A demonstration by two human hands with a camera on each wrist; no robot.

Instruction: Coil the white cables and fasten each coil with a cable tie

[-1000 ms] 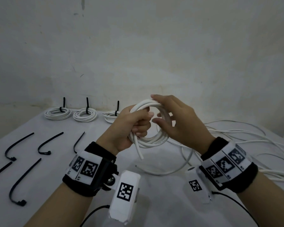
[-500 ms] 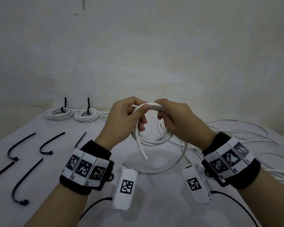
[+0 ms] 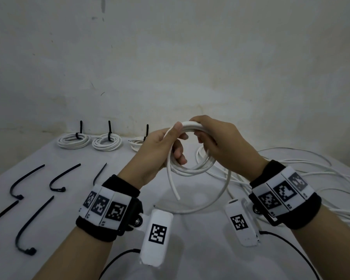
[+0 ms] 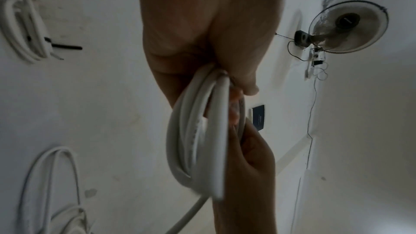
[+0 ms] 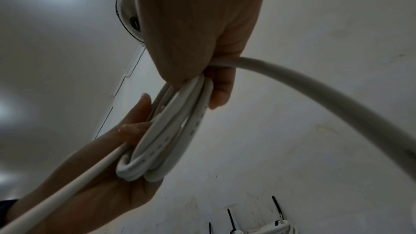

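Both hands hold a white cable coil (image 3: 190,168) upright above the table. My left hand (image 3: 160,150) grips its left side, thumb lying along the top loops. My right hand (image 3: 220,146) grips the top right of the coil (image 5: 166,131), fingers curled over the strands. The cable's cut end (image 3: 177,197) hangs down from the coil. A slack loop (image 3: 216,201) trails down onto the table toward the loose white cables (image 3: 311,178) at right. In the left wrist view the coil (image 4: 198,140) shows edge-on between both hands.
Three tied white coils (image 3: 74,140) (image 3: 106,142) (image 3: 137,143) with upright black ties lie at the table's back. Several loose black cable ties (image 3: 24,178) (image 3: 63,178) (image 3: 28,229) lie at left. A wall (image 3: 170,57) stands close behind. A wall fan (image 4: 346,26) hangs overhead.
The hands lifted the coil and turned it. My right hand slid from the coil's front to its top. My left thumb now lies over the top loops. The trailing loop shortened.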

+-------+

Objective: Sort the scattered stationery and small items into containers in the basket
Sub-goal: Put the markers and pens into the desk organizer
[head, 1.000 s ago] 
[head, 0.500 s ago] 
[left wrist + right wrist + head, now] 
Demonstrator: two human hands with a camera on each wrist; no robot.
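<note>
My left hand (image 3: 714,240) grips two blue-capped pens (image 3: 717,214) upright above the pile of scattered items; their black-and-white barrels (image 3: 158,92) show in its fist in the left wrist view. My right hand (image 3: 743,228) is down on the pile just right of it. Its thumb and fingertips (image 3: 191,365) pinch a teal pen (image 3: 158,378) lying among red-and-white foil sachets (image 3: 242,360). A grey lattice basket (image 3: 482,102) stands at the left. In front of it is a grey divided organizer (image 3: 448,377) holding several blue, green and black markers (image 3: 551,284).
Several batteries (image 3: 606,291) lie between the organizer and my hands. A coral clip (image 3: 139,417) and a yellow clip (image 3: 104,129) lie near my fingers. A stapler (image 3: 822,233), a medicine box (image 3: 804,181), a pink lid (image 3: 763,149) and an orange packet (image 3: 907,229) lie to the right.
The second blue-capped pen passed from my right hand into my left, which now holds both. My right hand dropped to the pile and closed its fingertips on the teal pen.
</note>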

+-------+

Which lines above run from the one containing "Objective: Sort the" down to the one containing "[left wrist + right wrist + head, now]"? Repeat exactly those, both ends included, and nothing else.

### Exercise result
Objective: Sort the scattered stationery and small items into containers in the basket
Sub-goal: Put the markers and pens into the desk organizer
[head, 1.000 s ago] 
[head, 0.500 s ago] 
[left wrist + right wrist + head, now] 

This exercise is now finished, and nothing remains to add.